- **Exercise goal**: Word for word, restate the lines of the material below from its first line through the one containing "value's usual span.". Omit the rest.
####################
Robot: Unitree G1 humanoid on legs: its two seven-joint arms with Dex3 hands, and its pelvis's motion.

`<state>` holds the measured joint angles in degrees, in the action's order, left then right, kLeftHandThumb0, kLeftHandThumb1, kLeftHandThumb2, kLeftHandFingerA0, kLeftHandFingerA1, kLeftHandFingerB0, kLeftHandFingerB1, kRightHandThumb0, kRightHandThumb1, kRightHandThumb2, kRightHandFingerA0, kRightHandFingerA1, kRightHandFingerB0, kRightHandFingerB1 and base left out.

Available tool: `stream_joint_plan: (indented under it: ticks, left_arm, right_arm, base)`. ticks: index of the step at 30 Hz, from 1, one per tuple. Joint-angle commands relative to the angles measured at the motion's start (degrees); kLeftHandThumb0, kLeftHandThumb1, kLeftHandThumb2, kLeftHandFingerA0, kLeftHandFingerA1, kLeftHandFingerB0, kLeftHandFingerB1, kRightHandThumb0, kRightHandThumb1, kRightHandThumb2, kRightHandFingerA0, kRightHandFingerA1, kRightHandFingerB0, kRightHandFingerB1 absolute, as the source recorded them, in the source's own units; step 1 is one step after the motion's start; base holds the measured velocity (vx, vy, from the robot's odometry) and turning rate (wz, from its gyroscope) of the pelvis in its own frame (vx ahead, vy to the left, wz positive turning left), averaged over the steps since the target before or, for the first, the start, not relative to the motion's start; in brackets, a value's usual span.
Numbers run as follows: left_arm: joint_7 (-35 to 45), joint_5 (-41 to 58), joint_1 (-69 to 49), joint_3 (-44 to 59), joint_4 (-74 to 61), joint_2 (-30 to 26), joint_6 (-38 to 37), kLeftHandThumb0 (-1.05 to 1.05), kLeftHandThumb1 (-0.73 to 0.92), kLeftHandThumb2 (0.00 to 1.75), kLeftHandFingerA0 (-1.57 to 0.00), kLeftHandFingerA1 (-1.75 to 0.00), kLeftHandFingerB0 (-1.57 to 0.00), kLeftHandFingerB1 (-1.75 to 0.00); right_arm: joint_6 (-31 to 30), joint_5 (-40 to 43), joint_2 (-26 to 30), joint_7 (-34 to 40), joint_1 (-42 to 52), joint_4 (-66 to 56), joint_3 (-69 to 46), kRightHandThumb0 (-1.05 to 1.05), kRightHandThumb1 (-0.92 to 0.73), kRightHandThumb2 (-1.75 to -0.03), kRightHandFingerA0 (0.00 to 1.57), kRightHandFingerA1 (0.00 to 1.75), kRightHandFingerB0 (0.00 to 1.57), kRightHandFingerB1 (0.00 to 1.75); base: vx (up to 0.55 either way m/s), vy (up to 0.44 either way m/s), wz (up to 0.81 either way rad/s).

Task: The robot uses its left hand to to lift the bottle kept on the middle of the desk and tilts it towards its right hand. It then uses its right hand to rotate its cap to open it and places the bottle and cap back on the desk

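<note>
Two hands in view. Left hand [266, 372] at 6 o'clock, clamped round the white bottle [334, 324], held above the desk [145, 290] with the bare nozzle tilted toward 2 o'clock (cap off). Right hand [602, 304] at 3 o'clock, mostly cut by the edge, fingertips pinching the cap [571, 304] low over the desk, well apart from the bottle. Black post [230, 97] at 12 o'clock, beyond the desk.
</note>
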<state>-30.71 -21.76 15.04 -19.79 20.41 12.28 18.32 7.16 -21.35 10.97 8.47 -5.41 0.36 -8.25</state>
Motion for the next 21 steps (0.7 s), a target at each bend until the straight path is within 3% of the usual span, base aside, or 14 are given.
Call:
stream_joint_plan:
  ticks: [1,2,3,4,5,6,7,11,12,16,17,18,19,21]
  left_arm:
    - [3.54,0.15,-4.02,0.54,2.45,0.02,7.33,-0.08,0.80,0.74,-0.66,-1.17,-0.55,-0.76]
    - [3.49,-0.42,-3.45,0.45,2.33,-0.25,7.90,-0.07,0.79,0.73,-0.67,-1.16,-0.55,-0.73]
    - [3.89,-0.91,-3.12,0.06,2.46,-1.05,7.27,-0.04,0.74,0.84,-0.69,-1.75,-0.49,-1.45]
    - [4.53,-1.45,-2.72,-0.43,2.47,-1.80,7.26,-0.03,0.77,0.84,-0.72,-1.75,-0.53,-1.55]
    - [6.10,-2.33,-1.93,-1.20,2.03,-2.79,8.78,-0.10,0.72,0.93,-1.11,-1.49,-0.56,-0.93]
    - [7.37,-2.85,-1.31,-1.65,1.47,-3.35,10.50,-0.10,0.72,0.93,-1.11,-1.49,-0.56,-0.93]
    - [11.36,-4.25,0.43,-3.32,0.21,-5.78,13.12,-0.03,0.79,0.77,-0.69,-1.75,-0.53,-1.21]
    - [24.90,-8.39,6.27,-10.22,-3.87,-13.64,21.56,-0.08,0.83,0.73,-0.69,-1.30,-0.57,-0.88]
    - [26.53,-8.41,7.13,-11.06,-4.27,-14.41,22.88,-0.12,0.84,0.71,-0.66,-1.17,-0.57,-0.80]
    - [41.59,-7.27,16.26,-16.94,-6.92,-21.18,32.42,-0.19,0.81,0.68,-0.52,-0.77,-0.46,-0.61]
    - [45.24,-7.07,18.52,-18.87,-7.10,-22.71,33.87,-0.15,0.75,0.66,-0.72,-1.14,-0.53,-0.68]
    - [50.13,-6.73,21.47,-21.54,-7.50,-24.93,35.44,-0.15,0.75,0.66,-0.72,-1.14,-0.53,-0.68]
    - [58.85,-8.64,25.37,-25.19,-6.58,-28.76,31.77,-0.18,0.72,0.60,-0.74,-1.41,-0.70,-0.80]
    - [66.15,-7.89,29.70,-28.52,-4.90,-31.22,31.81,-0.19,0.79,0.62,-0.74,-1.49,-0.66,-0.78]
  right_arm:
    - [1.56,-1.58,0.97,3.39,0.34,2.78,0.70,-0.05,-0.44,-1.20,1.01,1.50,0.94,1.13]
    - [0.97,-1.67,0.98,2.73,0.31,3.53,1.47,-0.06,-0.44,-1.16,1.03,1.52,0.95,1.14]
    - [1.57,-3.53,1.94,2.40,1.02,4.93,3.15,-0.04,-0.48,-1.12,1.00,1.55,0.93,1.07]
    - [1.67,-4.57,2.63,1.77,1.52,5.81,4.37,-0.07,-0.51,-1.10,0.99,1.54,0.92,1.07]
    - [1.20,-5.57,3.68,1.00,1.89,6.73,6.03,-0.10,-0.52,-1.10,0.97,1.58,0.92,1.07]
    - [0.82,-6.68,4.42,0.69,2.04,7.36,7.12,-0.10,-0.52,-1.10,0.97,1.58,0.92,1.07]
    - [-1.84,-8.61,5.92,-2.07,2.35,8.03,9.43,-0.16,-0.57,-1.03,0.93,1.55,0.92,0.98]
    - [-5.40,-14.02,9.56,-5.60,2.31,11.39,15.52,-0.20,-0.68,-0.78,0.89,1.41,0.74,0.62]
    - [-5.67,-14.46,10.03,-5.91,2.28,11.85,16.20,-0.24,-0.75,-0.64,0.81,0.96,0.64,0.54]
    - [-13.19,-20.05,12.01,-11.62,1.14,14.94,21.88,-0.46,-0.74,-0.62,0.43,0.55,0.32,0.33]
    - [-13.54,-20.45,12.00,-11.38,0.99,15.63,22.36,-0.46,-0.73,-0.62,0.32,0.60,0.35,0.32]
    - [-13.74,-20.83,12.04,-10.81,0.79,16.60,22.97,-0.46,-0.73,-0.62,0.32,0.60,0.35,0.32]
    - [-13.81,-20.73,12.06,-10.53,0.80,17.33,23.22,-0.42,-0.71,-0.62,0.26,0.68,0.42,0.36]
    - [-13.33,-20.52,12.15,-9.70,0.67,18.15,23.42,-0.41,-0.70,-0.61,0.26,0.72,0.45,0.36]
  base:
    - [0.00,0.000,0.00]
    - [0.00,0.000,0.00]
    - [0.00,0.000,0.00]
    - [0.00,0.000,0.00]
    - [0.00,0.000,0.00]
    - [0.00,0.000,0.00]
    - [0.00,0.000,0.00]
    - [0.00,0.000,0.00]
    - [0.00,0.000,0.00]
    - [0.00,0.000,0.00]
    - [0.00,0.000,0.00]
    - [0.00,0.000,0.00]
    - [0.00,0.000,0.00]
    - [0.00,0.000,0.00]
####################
- **Written answer**:
Robot: Unitree G1 humanoid on legs: its two seven-joint arms with Dex3 hands, and its pelvis's motion.

`<state>` holds the measured joint angles in degrees, in the action's order, left then right, kLeftHandThumb0, kLeftHandThumb1, kLeftHandThumb2, kLeftHandFingerA0, kLeftHandFingerA1, kLeftHandFingerB0, kLeftHandFingerB1, kRightHandThumb0, kRightHandThumb1, kRightHandThumb2, kRightHandFingerA0, kRightHandFingerA1, kRightHandFingerB0, kRightHandFingerB1 and base left out.

Available tool: `stream_joint_plan: (indented under it: ticks, left_arm, right_arm, base)`. ticks: index of the step at 30 Hz, from 1, one per tuple. Joint-angle commands relative to the angles measured at the motion's start (degrees); kLeftHandThumb0, kLeftHandThumb1, kLeftHandThumb2, kLeftHandFingerA0, kLeftHandFingerA1, kLeftHandFingerB0, kLeftHandFingerB1, kRightHandThumb0, kRightHandThumb1, kRightHandThumb2, kRightHandFingerA0, kRightHandFingerA1, kRightHandFingerB0, kRightHandFingerB1 absolute, as the source recorded them, in the source's own units; step 1 is one step after the motion's start; base holds the measured velocity (vx, vy, from the robot's odometry) and turning rate (wz, from its gyroscope) of the pelvis in its own frame (vx ahead, vy to the left, wz positive turning left), averaged over the steps since the target before or, for the first, the start, not relative to the motion's start; in brackets, a value's usual span.

The output has been completed.